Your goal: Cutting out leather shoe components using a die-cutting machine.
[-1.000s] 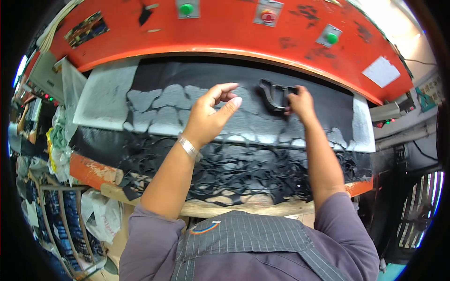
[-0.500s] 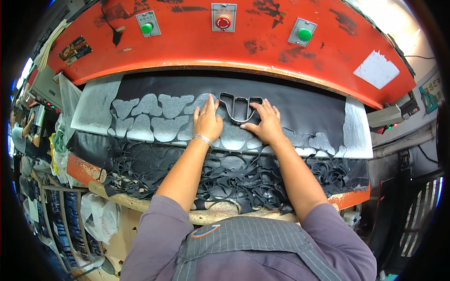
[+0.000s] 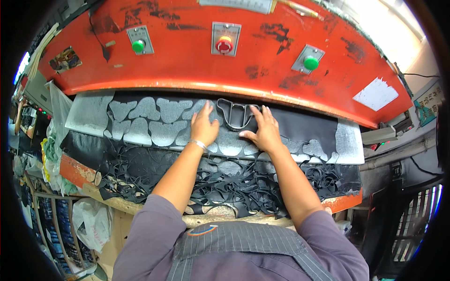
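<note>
A metal cutting die [image 3: 231,114], an outlined shape with inner crossbars, lies on a thin black sheet, perhaps leather [image 3: 300,122]. Just left of the die, my left hand [image 3: 205,127] rests over the cut part of the sheet, fingers apart and holding nothing. My right hand [image 3: 265,131] is at the die's right side with fingers spread. Its index fingertip meets or nearly meets the die's edge, and the thumb sits a little below the rim. Rows of cut-out shapes show grey through the sheet, mostly left of and below the die.
Tangled black offcuts [image 3: 229,180] cover the ledge nearest me. A pale cutting board [image 3: 89,114] lies under the sheet. Beyond it hangs a red-orange press beam [image 3: 178,65] with two green buttons [image 3: 311,63] and a red one [image 3: 224,45]. A plastic bag [image 3: 91,222] hangs at left.
The view has shifted, so the press beam and sheet sit lower in the picture. My right thumb has come slightly away from the die. The die remains between my hands.
</note>
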Tool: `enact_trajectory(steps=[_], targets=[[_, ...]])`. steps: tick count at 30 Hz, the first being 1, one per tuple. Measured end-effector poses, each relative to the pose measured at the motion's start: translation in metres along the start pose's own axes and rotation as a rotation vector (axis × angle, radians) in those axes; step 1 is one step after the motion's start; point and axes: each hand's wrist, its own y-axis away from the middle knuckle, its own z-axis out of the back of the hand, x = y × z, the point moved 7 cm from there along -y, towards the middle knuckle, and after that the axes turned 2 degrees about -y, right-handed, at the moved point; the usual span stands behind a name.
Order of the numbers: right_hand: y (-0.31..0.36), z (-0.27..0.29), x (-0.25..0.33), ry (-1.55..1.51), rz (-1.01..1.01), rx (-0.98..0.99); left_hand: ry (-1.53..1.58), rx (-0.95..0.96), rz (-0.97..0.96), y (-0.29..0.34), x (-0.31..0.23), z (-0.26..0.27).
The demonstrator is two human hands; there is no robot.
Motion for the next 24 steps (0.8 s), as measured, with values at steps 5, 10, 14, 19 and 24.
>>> enact_trajectory(steps=[5,10,14,19,24], targets=[[-0.008,0.119,-0.008,-0.342,-0.026,-0.599,0.541,-0.501,-0.009,-0.031,0.041,0.118],[-0.043,0.189,-0.039,-0.434,-0.09,-0.736,-0.075,-0.694,-0.259,-0.07,0.008,0.248],[0.0,0.186,0.0,-0.598,-0.089,-0.606,0.085,-0.404,-0.133,-0.034,0.01,0.253],[0.122,0.099,0.122,-0.414,0.223,0.471,0.241,0.252,-0.281,0.132,-0.053,0.152],[0.213,0.062,0.156,-0.123,0.409,0.518,0.015,0.444,-0.283,0.24,-0.087,0.111]])
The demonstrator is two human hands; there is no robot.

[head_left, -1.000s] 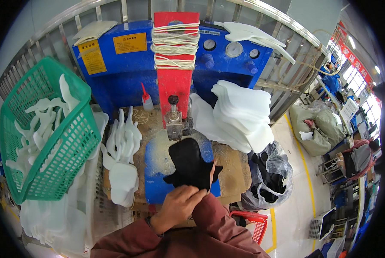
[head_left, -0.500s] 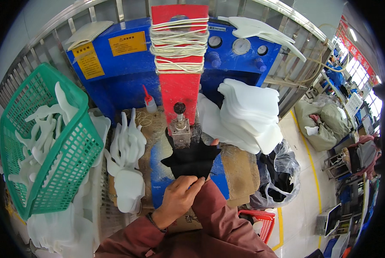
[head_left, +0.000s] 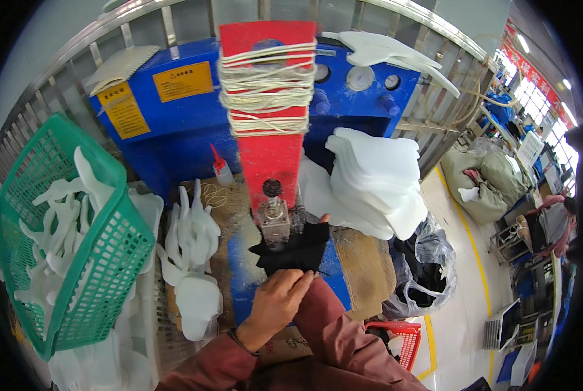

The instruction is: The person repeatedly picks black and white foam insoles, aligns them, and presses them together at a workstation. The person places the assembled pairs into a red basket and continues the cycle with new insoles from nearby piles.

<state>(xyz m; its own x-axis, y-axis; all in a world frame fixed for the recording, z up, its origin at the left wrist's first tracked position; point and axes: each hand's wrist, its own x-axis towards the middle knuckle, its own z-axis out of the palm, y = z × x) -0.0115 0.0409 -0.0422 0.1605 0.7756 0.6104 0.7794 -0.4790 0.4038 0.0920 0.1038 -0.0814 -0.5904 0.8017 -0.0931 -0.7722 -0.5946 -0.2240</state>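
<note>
A dark, soft-looking black fabric piece (head_left: 295, 251) lies bunched under the metal head (head_left: 273, 221) of a red machine arm (head_left: 268, 159). My left hand (head_left: 277, 303) is closed on the near edge of the fabric, fingers bent together. My right hand (head_left: 324, 219) reaches underneath and holds the piece from below; one fingertip shows past its far right edge, and the fabric covers the rest. Below the fabric is a blue board (head_left: 337, 287). Whether the metal head presses on the fabric, I cannot tell.
White curved pieces fill a green basket (head_left: 102, 274) at left; more white pieces (head_left: 197, 300) lie beside the board. A white stack (head_left: 376, 176) stands right of the arm. A red-tipped bottle (head_left: 222, 171), a plastic bag of black pieces (head_left: 428, 274) and a red basket (head_left: 408, 345) surround the work.
The black fabric has shifted and folded up into a smaller shape by the metal head. Both hands stay on it. The whole view has tilted slightly, so the machine sits lower in the picture.
</note>
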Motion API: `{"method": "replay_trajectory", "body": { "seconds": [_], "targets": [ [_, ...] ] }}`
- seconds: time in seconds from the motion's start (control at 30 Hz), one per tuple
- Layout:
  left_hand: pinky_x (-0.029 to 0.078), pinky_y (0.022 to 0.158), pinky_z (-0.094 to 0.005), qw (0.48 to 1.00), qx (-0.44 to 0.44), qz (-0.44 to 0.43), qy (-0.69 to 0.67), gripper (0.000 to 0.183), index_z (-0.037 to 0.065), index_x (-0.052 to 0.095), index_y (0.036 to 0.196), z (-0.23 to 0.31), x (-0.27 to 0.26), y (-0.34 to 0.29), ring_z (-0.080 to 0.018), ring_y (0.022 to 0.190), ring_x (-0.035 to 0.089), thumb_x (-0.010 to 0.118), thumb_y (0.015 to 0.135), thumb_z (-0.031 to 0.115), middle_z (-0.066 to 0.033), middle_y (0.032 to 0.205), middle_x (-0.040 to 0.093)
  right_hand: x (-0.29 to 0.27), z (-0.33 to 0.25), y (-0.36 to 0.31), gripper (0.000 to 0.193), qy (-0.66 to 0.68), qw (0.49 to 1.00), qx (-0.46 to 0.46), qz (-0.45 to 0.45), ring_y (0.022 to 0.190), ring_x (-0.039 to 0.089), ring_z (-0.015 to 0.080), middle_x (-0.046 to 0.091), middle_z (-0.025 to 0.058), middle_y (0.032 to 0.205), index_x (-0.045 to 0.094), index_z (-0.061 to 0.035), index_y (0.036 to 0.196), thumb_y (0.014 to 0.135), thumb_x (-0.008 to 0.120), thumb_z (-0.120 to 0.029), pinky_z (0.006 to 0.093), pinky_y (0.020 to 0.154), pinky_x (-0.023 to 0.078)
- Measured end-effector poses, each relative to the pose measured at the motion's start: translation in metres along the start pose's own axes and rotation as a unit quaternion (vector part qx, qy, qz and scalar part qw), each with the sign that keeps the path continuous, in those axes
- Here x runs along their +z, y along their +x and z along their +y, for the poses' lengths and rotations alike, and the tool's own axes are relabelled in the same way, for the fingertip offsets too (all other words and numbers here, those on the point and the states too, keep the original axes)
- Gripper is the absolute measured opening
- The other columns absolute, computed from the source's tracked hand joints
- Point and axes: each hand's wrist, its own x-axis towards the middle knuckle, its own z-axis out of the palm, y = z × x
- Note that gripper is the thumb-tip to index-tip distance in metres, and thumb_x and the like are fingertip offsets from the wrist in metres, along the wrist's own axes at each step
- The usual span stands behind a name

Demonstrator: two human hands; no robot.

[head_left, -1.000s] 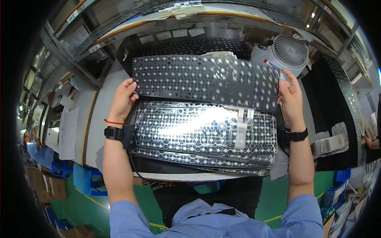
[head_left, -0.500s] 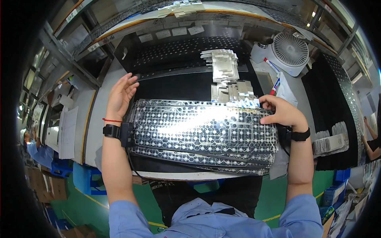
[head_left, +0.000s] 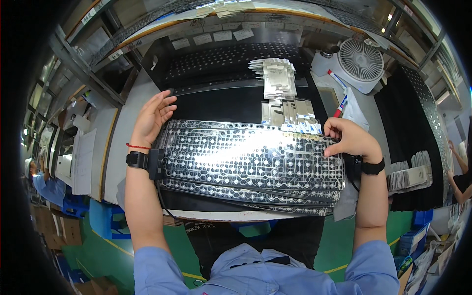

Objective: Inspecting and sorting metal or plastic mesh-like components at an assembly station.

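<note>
Clear plastic circuit sheets with black and white dots are lying in a layered stack, the top sheet (head_left: 305, 169) covering most of the lower sheets (head_left: 246, 200) on the worktop (head_left: 129, 123). Left hand (head_left: 156, 117) is hovering by the far left corner, fingers loose and holding nothing; can't tell if it's touching the edge. Right hand (head_left: 350, 140) is curling over the far right corner, thumb and fingers apart; can't tell if it's pinching the sheet.

Risk, my read: lower layers are sitting fanned out, so a sideways push could be skewing the stack further. Right hand is sitting close to the silver packets (head_left: 290, 112); a wide sweep could be knocking them. Glare is hiding the middle, so a misalignment could be going unnoticed.

Labels: white paper labels (head_left: 201, 42) are hanging on the back panel, too small to read. Marker (head_left: 340, 106) is carrying print on its barrel; trousers are showing pale lettering.
</note>
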Motion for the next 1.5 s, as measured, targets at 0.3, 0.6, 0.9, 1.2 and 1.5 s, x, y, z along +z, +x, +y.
{"method": "replay_trajectory", "body": {
  "seconds": [0.3,0.6,0.9,1.2,1.5],
  "targets": [
    [0.055,0.079,-0.0242,1.0,-0.001,-0.001,0.013,0.038,-0.001,0.052,0.129,0.0,0.001,0.001,-0.0155,0.093,0.065,0.049,0.103,0.026,-0.0127,0.112,0.065,0.002,-0.001,-0.003,0.045,-0.023,0.999,-0.036,0.029,0.069,0.037,0.0067,0.042,-0.0051,0.072,0.054,-0.0054,0.082,0.061,0.092,-0.019,0.0235,0.06,0.032],
    [0.054,0.079,-0.0227,1.0,-0.009,0.011,0.025,0.037,0.0,0.053,0.129,-0.001,0.002,0.0,-0.0151,0.094,0.065,0.048,0.103,0.026,-0.0116,0.114,0.065,-0.002,-0.012,-0.007,0.042,-0.054,0.998,0.038,-0.023,0.066,0.035,0.0074,0.039,-0.0052,0.069,0.051,-0.0055,0.077,0.066,0.089,-0.021,0.0255,0.059,0.031],
    [0.053,0.082,-0.0236,0.998,-0.017,-0.02,0.05,0.038,-0.001,0.053,0.13,0.001,0.005,-0.002,-0.0147,0.095,0.065,0.049,0.103,0.024,-0.0118,0.116,0.066,0.001,-0.004,0.001,0.013,0.059,0.971,-0.024,0.229,0.075,0.048,0.0039,0.055,-0.0049,0.08,0.059,-0.0041,0.087,0.087,0.07,-0.012,0.0211,0.067,0.04],
    [0.053,0.079,-0.0233,0.993,-0.005,-0.074,0.095,0.029,-0.002,0.059,0.123,-0.003,0.005,-0.005,-0.0093,0.087,0.065,0.059,0.094,0.003,-0.0077,0.104,0.069,0.0,0.01,0.009,0.018,0.197,0.95,-0.026,0.24,0.081,0.053,0.0033,0.057,-0.0031,0.09,0.063,-0.0021,0.104,0.087,0.069,-0.004,0.0187,0.073,0.044],
    [0.052,0.074,-0.0208,0.998,0.006,-0.039,0.055,0.021,0.0,0.063,0.112,0.001,0.009,-0.005,-0.0076,0.08,0.064,0.062,0.096,0.014,-0.0031,0.094,0.069,-0.003,0.021,0.013,0.023,0.124,0.975,0.026,0.182,0.082,0.056,0.005,0.061,-0.0026,0.087,0.063,0.0029,0.115,0.094,0.061,-0.005,0.0206,0.075,0.046]
  ]
}}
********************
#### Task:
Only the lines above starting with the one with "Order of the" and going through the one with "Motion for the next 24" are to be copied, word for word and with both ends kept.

#### Output:
Order of the numbers: right_hand: y (-0.31..0.36), z (-0.27..0.29), x (-0.25..0.33), ry (-1.55..1.51), rz (-1.01..1.01), rx (-0.98..0.99); left_hand: ry (-1.53..1.58), rx (-0.95..0.96), rz (-0.97..0.96), y (-0.29..0.34), x (-0.31..0.23), z (-0.26..0.27).
The demonstrator is two human hands; there is no robot.
Motion for the next 24 steps (0.8 s), as measured, with values at steps 5, 10, 14, 19 and 24.

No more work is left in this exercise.